Complex genetic illnesses are familial disorders that are not attributable to a single dominant or recessive gene but rather to several genes, which contribute to the illness in a multiplicative or additive fashion (polygenic inheritance). The genes involved in complex genetic diseases are harder to detect because of the number involved and the generally small effect of each component gene. Most common diseases, including schizophrenia and bipolar disorder, fall into this category.
A parametric (inheritance model-dependent) type of linkage analysis is the logarithm of the odds ratio (LOD) score analysis, which estimates the likelihood of the observed distribution of markers and illness in a family under a predetermined model of inheritance. For simple Mendelian diseases, a LOD score statistic of 3.0 or higher in a genome-wide scan is considered a statistically significant linkage (p<0.05). For psychiatric diseases, however, a model of inheritance must be assumed, since a correct single-gene model of inheritance has not been demonstrated. Also, disease-causing alleles may have a high frequency in the population yet a low penetrance. This can interfere with traditional linkage analysis, since the same gene can be introduced by several ancestors or persons marrying into the family. These uncertainties undermine parametric analyses.
Allele-sharing methods, which are nonparametric (inheritance model-independent), tend to be a more robust type of linkage analysis. The affected sibling pair method measures the frequency that both siblings inherit the same genetic marker allele (or variant) from each parent (referred to as identical-by-descent, or IBD). Presence of a disease-causing gene is revealed when the IBD allele-sharing between affected siblings exceeds the expected 50%.
As the linkage evidence solidifies for certain chromosome areas that contain susceptibility genes for psychiatric illness, efforts will shift toward narrowing down the currently rather large linkage regions, which in some instances can be done through association. All association studies are properly based on linkage disequilibrium. This means that an illness gene mutation initially occurred close to specific alleles of nearby polymorphic markers. As generations (and meioses) proceed over time, the illness gene and marker allele remain statistically associated because their proximity markedly reduces the number of recombinations (crossing over) that occurs between them. Statistically, association studies are often more powerful than linkage analyses in that a valid association may be detected in a sample in which linkage is not detectable, even when the gene is playing only a modest role in illness susceptibility. This is especially likely when the marker assayed is the susceptibility gene.

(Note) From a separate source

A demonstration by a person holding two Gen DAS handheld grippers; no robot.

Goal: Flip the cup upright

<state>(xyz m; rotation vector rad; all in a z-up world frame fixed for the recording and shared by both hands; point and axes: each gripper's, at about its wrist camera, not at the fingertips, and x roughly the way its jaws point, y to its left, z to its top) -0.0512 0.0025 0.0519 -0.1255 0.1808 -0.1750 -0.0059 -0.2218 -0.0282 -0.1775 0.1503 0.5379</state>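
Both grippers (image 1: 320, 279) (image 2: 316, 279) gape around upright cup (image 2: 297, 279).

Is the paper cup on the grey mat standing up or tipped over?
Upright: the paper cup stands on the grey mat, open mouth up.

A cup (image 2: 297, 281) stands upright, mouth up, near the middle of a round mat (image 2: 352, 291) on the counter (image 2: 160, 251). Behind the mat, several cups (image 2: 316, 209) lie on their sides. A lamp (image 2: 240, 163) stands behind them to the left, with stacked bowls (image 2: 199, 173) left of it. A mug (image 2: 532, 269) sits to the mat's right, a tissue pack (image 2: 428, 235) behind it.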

Most association studies in the past were population-based: allele frequencies of a nonrelated affected group were compared against those of a nonrelated unaffected group. However, with the discovery that racial and ethnic groups display different allele frequencies at many polymorphic markers, it became apparent that stratification often led to artifactual allele frequency differences between the affected and unaffected groups. Current association studies are family based, which avoids this artifact.